In SSIS you can add tasks to the control flow. There are a range of different tasks that you can configure. Some of the main tasks you can complete are:
- Execute SQL Task – Allows you to run one or more SQL statements from a package.
- Data Flow Task – Extracts, transforms and loads data from a single source or multiple sources. Cleans and modifies data in transit.
- Analysis Services Processing Task – Processes Analysis Services objects (tabular models, cubes, dimensions, etc.). Processes one or multiple objects at a time.
- Execute Package Task – Allows a package to run another package as part of the workflow. Often used to breakdown complex workflows into multiple packages.
- Execute Process Task – Used to run an application or batch file as part of an SSIS package.
- FTP Task – Downloads and uploads data files with FTP. Also allows the user to copy files to a destination directory.
- Script Task – Enter code to perform a task that isn’t included in SSIS. Can combine multiple tasks in one script.
- Send Mail Task – Sends emails to the user if a package workflow succeeds, fails or an event (e.g. if a database backup fails) takes place.
- XML Task – Access, merge, validate and modify XML files. Can be used to merge multiple XML data sources into one document.
Advantages and Disadvantages of SSIS
Like any other tool, SSIS has its own set of advantages and disadvantages as an ETL tool. Ultimately the significance of these depends on how you wish to use the tool within your organization.
The main advantages of SSIS
SSIS brings to the table a high degree of flexibility as an ETL and data transformation tool. The user can import data from heterogeneous data sources and then transform it how they see fit. Configuration options like control flows and data flows gives the user complete control over the process.
Ease of Use
Coming to grips with the user interface and configuring SSIS is simple. Everything you need is easy to find, and you can click through to the control flow and data flow tabs without searching endlessly. If you’re ever unsure about structure, you can check through the Package Explorer.
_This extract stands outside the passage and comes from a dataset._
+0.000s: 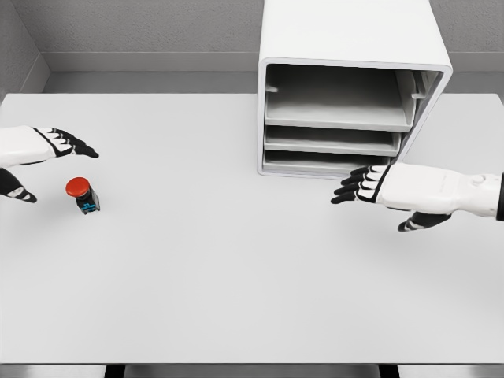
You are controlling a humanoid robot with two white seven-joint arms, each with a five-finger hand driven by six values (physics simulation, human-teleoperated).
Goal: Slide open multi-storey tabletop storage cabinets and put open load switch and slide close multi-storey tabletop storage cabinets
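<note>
A white multi-storey storage cabinet (350,87) stands at the back of the table, right of the middle, its three shelf drawers facing me. The load switch (82,194), a small dark block with a red round button and a blue part, stands upright on the table at the far left. My left hand (49,161) comes in from the left edge with fingers spread, just above and left of the switch, apart from it. My right hand (364,185) reaches in from the right, fingers extended and empty, just below the cabinet's lowest drawer front.
The white table (236,268) spreads wide toward me, its front edge near the bottom of the picture. A grey wall runs behind the cabinet.
</note>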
SSIS offers a number of features that enable you to create documentation as you transform your data. You can add annotated packages, control flows, and data flows. Writing descriptions for SSIS elements allows you to make a record as you go.
The disadvantages of SSIS
Limited Operating System Support
One of the biggest limitations of SSIS is that it only supports Microsoft Windows. Even with integrations, SSIS’s lack of support for other operating systems limits its data integration capabilities in many environments. If your environment is primarily based on Windows then this drawback will be less significant.
Lack of integration Options
The limited OS support is made worse by SSIS’s limited integration with other tools. While there are extensions you can use these pale in comparison to the versatility of open-source tools like Python. SSIS isn’t necessarily a fit for every environment, particularly if you don’t want to be confined to Windows services.
SSIS is a ‘must-have’ ETL tool
If you’re looking to put data through an ETL process then SSIS is a must-have. Extracting data from sources and transforming it so it can be loaded into another destination is SSIS’s bread and butter. The software is suitable for companies regardless of whether they want to integrate one or multiple data sources.
While creating tasks to cleanse and process data can be a challenge initially but the benefits of adopting the tool are also steep. Taking the time to learn SSIS will make sure that you can prepare your data to be available where you need it when you need it.